Vice du consentement

Le vice du consentement : définition et sanction

Le contrat est une convention par laquelle les parties s’engagent à faire ou ne pas faire une chose. Sa validité est conditionnée par la capacité des parties à contracter, par la présence d’un objet licite et certain, mais également par le consentement des parties. Lorsque cette dernière condition fait défaut, on évoque la notion de vice de consentement. Ce défaut affectant les parties au contrat a pour conséquence la nullité du contrat. Faisons le point sur l’ensemble du dispositif.

Qu’entend-on par vice du consentement ?

Le vice du consentement est un défaut qui affecte le consentement d’une partie à un contrat et entraîne sa nullité si elle est de telle nature que sans lui, la partie n’aurait pas contracté ou aurait contracté sous d’autres conditions.

La validité d’un contrat repose sur le fait que les parties au contrat aient consenti de manière informée et éclairée.

La validité d’un contrat repose sur trois conditions cumulatives :

  • la capacité des parties ;
  • le consentement des parties ;
  • un contenu licite et certain.

Pour être valable, le consentement doit être libre, éclairé et réel. L’article 1129 du Code civil précise qu’il faut être sain d’esprit pour consentir de manière valable à un contrat.

On entend par consentement libre un consentement en l’absence de toute contrainte. Une consentement éclairé se traduit par la transmission d’une information suffisante à la partie au contrat.

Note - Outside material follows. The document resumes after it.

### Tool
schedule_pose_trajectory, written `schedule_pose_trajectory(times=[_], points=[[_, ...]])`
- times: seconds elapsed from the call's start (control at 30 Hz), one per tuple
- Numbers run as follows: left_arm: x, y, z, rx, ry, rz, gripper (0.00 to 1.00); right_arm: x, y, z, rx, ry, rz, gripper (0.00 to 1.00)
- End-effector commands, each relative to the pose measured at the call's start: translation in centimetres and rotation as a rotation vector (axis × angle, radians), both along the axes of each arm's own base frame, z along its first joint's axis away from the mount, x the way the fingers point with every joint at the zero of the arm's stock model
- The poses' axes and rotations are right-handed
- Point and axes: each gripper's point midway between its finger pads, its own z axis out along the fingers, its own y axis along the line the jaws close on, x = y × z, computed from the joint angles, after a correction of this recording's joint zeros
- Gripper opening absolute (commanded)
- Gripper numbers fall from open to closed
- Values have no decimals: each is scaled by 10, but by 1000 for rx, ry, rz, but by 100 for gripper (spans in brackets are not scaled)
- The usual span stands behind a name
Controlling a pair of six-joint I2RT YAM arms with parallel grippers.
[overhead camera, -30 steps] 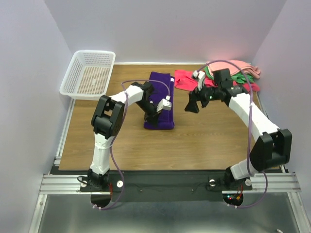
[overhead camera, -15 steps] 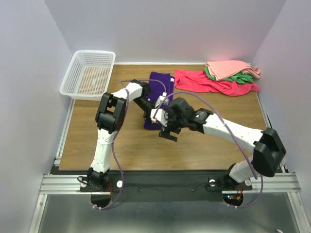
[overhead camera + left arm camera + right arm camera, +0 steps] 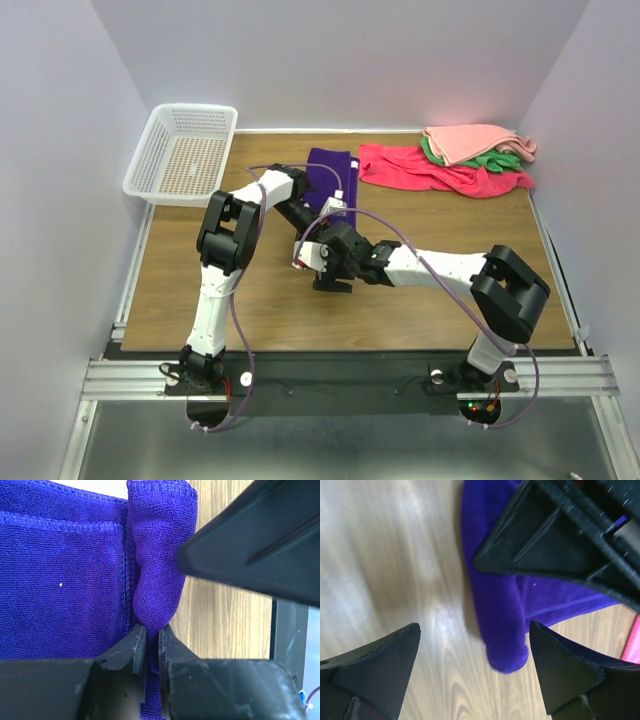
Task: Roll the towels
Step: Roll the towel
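Observation:
A deep purple towel [image 3: 331,166] lies lengthwise in the middle of the table, its near part hidden under both arms. In the left wrist view the towel [image 3: 60,580] has a rolled fold [image 3: 156,565] along its edge. My left gripper [image 3: 148,629] is pinched on the end of that fold, with cloth between its jaws. My right gripper [image 3: 474,630] hangs wide open over the roll's rounded end [image 3: 506,645], one finger on each side and touching nothing. From above, the right gripper [image 3: 328,272] is at the towel's near end.
A red towel [image 3: 415,168] lies at the back right, with a salmon-pink towel [image 3: 475,138] and a green towel [image 3: 492,158] piled on it. A white mesh basket [image 3: 185,150] stands at the back left corner. Bare wood [image 3: 430,230] surrounds the purple towel.
My right arm has swung from the towel pile at the back right across to the near end of the purple towel, staying open. The left gripper has kept its hold on the fold.

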Motion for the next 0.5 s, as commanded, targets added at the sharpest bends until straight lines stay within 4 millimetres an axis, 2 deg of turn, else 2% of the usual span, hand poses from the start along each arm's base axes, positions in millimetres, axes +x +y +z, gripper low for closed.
schedule_pose_trajectory(times=[0.0,0.1,0.2,0.23,0.3,0.4,0.43,0.47], points=[[-5,42,-57,233,-8,-72,19,21,16,6,40,-107,-15,94],[-5,42,-57,236,-8,-72,20,22,16,-3,29,-105,-13,92],[-6,43,-55,238,-14,-76,22,19,17,-16,19,-74,-16,81],[-5,44,-53,237,-17,-73,25,19,17,-19,19,-63,-21,66],[-4,43,-47,224,-29,-64,29,13,16,-26,28,-25,-26,49],[-5,41,-37,202,-30,-50,33,8,10,-31,53,42,-30,34],[-4,41,-33,196,-37,-46,36,5,9,-32,69,76,-31,23],[-4,40,-29,191,-33,-38,37,4,5,-34,75,106,-31,17]])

Quels sont les différents vices du consentement ?

Il existe trois catégories de vice du consentement : l’erreur, le dol et la violence.

L’erreur

En droit des contrats, l’erreur se définit comme la fausse représentation par l’une des parties d’un élément du contrat. Elle se traduit par une fausse représentation de la réalité.

On peut citer divers exemples d’erreurs tels que l’erreur sur la personne (sa qualité, ses compétences, etc.) ou encore sur la valeur de l’objet vendu.

Elle traduit un véritable décalage entre la croyance d’une partie et la réalité.

Les erreurs se distinguent par leurs effets sur le contrat. Certaines sont sans incidence sur la validité du contrat. D’autres ont pour conséquence la nullité.

Pour entraîner la nullité du contrat, l’erreur doit porter sur les qualités essentielles de la prestation ou de la partie cocontractante.

L’article 1133 du Code civil précise que les qualités essentielles s’entendent par celles qui ont été convenues dans le contrat et pour lesquelles les parties ont conclu. En somme, il s’agit des éléments substantiels du contrat.

En dehors de ces cas, l’erreur ne constitue pas une cause de nullité sauf si les parties en ont fait un élément déterminant de leur consentement et l’ont précisé expressément.

Le dol

En droit des contrats, le dol se définit de deux manières :

  • lors de la formation du contrat, il se traduit par le fait pour une partie d’obtenir le consentement de l’autre partie par le biais de manoeuvres ou mensonges, voire la dissimulation d’une information déterminante ;
  • durant l’exécution du contrat, il se traduit par une faute du débiteur fuyant ses obligations de manière volontaire.

Autrement dit, le dol se définit par le fait d’induire volontairement en erreur l’autre partie au contrat.

Le dol se caractérise par deux éléments : un élément matériel tel que la manœuvre et un élément moral tel que l’intention dolosive.

Les conséquences du dol sont multiples. En effet, il peut entraîner la nullité relative du contrat ou l’engagement de la responsabilité délictuelle de l’auteur s’il émane d’un tiers non contractant. Ces deux conséquences s’accompagnent du versement de dommages et intérêts.

Pour obtenir la nullité du contrat, une preuve de la mauvaise foi de l’auteur du dol devra être apportée.

La violence

En droit des contrats, la violence se traduit par le fait pour une partie de s’engager sous la pression d’une contrainte lui inspirant la crainte d’exposer sa personne, ses proches ou sa fortune à un mal considérable.

Constitue également une violence, l’abus d’état de dépendance dans lequel une partie se trouve à l’égard de l’autre partie contractante conduisant la partie victime à contracter alors qu’elle ne l’aurait jamais fait et accordant au cocontractant un avantage excessif.

Il existe trois types de violence :

  • la violence physique (dommage corporel) ;
  • la violence morale (pressions psychologiques, par exemple) ;
  • la violence économique (menace de perte d’un revenu, par exemple).

La violence constitue le vice de consentement le plus grave. Elle est sanctionnée par la nullité relative du contrat même si elle émane d’un tiers. La partie contractante qui en est victime est en droit de demander des dommages et intérêts.